**EXERCISE REQUIREMENTS:** Copy all lines of the listing that include the string "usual".

**PROVIDED DATA:**
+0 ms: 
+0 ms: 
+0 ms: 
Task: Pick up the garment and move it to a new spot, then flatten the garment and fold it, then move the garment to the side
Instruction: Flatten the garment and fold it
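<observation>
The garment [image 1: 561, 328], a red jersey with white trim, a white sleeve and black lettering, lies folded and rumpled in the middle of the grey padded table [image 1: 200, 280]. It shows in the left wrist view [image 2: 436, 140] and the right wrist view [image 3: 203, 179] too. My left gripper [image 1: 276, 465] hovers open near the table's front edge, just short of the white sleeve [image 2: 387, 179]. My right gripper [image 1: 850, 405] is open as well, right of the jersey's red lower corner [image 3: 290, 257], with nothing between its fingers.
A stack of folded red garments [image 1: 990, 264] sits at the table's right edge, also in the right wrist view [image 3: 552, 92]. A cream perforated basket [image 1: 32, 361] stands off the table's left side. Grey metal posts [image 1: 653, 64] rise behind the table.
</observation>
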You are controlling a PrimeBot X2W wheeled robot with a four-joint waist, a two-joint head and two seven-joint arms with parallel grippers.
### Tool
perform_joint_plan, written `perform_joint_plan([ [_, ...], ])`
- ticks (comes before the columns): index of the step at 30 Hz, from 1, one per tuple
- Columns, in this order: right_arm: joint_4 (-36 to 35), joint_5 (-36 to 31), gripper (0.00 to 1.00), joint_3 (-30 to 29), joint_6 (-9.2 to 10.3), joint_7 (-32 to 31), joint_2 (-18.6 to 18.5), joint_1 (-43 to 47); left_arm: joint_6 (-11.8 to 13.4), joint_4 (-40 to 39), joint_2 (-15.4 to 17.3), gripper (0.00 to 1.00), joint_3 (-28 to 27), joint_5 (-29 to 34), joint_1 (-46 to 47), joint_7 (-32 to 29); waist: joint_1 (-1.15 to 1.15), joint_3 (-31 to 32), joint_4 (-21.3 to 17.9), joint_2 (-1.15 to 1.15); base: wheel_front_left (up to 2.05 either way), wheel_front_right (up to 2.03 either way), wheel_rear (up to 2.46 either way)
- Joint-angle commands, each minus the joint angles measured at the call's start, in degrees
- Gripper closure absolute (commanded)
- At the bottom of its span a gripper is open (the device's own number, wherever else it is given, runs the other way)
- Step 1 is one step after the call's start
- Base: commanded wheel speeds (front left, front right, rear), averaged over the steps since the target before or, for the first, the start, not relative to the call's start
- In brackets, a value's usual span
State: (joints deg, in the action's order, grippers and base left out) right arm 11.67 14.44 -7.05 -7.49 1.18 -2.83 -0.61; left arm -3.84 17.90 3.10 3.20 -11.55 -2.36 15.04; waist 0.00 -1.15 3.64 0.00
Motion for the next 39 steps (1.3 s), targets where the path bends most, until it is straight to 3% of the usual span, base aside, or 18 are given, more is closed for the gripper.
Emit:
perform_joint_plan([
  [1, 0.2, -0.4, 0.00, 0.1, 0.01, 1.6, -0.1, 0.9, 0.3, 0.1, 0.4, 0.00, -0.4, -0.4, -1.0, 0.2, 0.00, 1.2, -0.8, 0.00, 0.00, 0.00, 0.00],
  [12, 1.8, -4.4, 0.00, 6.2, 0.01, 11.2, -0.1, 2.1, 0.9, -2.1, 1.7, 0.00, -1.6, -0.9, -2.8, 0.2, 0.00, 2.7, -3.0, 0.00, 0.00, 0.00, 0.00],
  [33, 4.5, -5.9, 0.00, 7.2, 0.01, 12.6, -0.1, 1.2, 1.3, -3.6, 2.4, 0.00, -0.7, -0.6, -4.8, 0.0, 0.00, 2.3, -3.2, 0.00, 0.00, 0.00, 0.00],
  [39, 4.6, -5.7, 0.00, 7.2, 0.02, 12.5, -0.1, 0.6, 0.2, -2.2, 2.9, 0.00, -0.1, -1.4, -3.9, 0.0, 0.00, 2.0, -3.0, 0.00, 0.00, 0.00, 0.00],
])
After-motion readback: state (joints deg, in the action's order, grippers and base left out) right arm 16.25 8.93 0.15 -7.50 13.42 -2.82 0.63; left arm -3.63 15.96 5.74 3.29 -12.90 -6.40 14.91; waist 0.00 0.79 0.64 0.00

**TASK RESULT:**
- In brackets, a value's usual span
Motion for the next 39 steps (1.3 s), targets where the path bends most, until it is straight to 3% of the usual span, base aside, or 18 are given, more is closed for the gripper.

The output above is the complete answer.